Background: The implantable loop recorder (ILR) is a useful tool for diagnosis of syncope or palpitations. Its easy use and safety have extended its use to secondary hospitals (those without an Electrophysiology Lab). The aim of the study was to compare results between secondary and tertiary hospitals.

Methods: National prospective and multicenter registry of patients with an ILR inserted for clinical reasons. Data were collected in an online database. The follow-up ended when the first diagnostic clinical event occurred, or 1 year after implantation. Data were analyzed according to the center of reference; hospitals with Electrophysiology Lab were considered Tertiary Hospi­tals, while those hospitals without a lab were considered Secondary Hospitals.
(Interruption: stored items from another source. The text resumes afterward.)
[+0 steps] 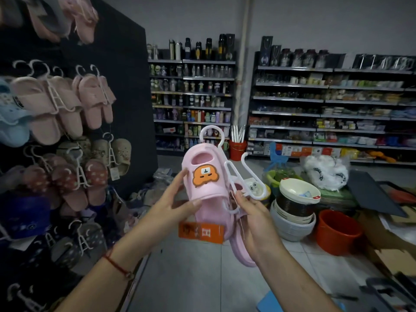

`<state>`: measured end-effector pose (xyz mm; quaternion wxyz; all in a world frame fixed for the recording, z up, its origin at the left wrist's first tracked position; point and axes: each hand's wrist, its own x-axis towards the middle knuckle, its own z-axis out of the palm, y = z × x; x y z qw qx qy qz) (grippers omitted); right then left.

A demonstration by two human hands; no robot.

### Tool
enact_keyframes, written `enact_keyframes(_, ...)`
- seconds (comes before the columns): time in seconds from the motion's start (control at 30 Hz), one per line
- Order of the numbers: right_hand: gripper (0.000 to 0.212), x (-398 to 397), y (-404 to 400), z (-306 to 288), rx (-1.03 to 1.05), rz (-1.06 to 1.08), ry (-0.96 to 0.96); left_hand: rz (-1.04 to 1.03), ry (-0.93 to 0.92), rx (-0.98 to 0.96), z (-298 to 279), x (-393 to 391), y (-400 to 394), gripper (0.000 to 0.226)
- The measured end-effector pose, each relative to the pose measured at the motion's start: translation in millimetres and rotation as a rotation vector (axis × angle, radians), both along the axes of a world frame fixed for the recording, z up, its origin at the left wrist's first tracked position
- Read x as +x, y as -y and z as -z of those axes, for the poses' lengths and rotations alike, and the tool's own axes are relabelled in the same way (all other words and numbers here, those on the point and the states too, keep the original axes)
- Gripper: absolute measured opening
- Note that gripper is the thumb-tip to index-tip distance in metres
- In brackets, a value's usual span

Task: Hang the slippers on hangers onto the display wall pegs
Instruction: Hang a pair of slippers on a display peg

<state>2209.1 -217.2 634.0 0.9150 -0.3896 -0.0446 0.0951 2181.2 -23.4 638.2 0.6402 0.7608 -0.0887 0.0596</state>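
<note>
A pink slipper [203,174] with an orange bear patch is held up mid-frame on a white plastic hanger [234,170] with hooks at the top. My left hand [177,202] holds the slipper's left side, thumb under the strap edge and fingers along its side. My right hand [252,218] grips the hanger's lower part and the second pink slipper [242,253], which hangs below. An orange tag [201,231] dangles under the pair. The dark display wall [121,75] with several hung slippers [67,104] stands to the left.
Store shelves [315,109] of bottles and goods fill the back. On the floor to the right sit stacked bowls [295,206], a red bucket [337,230], a white plush bundle [324,172] and cardboard. Grey floor tiles [202,278] stretch below my hands.
</note>
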Motion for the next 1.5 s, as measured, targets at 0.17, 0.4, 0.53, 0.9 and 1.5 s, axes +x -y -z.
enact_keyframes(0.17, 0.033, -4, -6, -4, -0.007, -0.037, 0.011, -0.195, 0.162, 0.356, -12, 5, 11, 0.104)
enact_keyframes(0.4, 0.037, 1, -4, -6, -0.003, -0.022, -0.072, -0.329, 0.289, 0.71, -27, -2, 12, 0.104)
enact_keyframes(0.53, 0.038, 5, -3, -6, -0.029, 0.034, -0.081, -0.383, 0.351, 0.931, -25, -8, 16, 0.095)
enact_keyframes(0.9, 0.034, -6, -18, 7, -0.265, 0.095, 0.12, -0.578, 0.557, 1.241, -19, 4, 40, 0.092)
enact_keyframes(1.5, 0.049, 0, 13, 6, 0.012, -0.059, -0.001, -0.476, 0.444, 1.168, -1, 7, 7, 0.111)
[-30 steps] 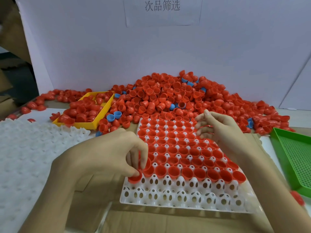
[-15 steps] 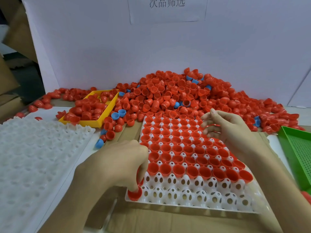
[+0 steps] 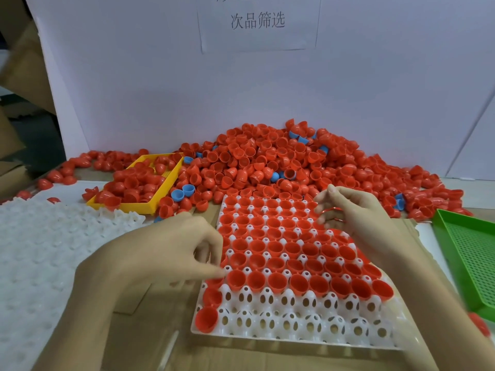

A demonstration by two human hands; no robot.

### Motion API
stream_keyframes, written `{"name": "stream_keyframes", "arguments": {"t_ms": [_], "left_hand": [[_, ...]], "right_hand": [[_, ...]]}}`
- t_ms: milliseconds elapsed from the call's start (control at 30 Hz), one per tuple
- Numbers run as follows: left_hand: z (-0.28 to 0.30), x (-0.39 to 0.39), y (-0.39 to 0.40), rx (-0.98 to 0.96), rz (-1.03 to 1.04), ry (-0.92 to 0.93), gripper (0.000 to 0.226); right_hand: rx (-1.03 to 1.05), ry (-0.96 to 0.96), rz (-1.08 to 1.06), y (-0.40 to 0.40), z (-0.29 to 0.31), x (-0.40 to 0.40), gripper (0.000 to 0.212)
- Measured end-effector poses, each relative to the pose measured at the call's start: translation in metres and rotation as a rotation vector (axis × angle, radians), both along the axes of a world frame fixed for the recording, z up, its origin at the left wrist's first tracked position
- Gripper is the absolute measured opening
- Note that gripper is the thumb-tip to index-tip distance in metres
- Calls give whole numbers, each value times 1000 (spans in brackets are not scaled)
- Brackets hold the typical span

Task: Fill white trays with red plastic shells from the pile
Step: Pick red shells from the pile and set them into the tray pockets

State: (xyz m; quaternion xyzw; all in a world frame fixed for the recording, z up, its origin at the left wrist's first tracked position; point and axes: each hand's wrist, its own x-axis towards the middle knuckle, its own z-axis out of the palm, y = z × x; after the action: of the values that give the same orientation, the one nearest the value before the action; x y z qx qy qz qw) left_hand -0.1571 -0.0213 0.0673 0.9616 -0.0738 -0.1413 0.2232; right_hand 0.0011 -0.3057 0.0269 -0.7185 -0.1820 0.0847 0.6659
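Shells fill most of the white tray (image 3: 294,336), and what the next move turns on is the near edge of that tray: its two nearest rows stand bare except at the left end, where red shells sit one behind the other, the nearest of them (image 3: 206,319) in the tray's near-left corner. The bare rows run left to right along the tray's near edge, closer to the person than either hand. The left hand (image 3: 160,253) hovers just off the tray's left edge, fingers curled, thumb and fingertips together beside the filled rows; whether they pinch a shell I cannot tell. The right hand (image 3: 356,215) hangs over the tray's far-right part with fingers loosely curled round a red shell or a small stack of them, barely visible between them. The pile (image 3: 267,162) lies beyond the tray's far edge, nearer the right hand. By my judgement the left hand is better placed to continue along the near rows. Compared with half a second ago, the left hand has risen off the near-left corner, leaving a shell seated there; the right hand has hardly moved.
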Motion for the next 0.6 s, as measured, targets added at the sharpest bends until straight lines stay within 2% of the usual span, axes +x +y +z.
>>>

Results: Seven hundred and forty-three patients (413 [55.6%] men; 65 ± 16 year-old): 655 (88.2%) from Tertiary Centers (TC) and 88 (11.8%) from Secondary Centers (SC). No differences in clinical characteristics between both groups were found. The electrophysi­ologic study and the tilt table test were conducted more frequently in Tertiary Centers. Fol­low-up was conducted for 680 (91.5%) patients: 91% in TC and 94% in SC. There was a higher rate of final diagnosis among SC patients (55.4% vs. 30.8%; p < 0.001). Tertiary Hospital patients showed a trend towards a higher rate of neurally mediated events (20% vs. 4%), while bradyarrhythmias were more frequent in SC (74% vs. 60%; p = 0.055). The rate of deaths and adverse events was similar in both populations.

Conclusions: Patients with an ILR in SC and TC have differences in terms of the use of complementary tests, but not in clinical characteristics. There was a higher rate of diagnosis in Secondary Hospital patients.